TASK DESCRIPTION ▸ Write out the whole listing exactly; no images belong in it.

COLLECTED DATA ▸
++++++++++++++++++++

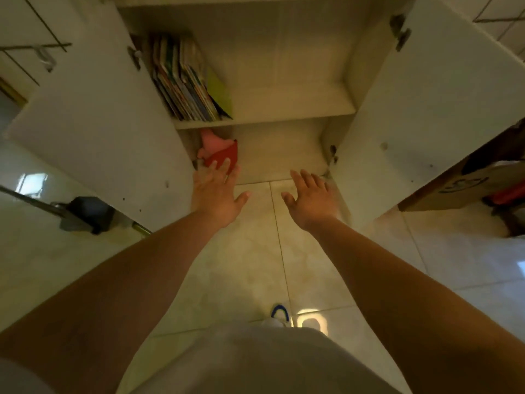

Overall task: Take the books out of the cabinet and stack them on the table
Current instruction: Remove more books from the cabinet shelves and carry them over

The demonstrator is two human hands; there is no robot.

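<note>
A white cabinet (284,109) stands in front of me with both doors swung wide. Several thin colourful books (184,78) lean upright at the left end of its middle shelf, a green one at their right side. My left hand (217,191) is stretched out flat, fingers apart, in front of the bottom compartment, its fingertips overlapping a red and pink soft thing (218,150) there. My right hand (311,194) is also spread and holds nothing, hovering over the floor before the cabinet's lower right. No table is in view.
The left door (93,123) and right door (426,103) flank my arms. A dark mop or sweeper head (85,214) lies on the tiled floor at left. A cardboard box (460,186) and dark items sit at right. My shoe tip (279,312) shows below.
</note>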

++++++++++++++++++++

ANSWER SPACE ▸
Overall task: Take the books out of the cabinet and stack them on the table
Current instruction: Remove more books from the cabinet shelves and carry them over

The demonstrator is two human hands; there is no robot.

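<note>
A white cabinet (284,109) stands in front of me with both doors swung wide. Several thin colourful books (184,78) lean upright at the left end of its middle shelf, a green one at their right side. My left hand (217,191) is stretched out flat, fingers apart, in front of the bottom compartment, its fingertips overlapping a red and pink soft thing (218,150) there. My right hand (311,194) is also spread and holds nothing, hovering over the floor before the cabinet's lower right. No table is in view.
The left door (93,123) and right door (426,103) flank my arms. A dark mop or sweeper head (85,214) lies on the tiled floor at left. A cardboard box (460,186) and dark items sit at right. My shoe tip (279,312) shows below.
</note>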

What came before is the finished answer.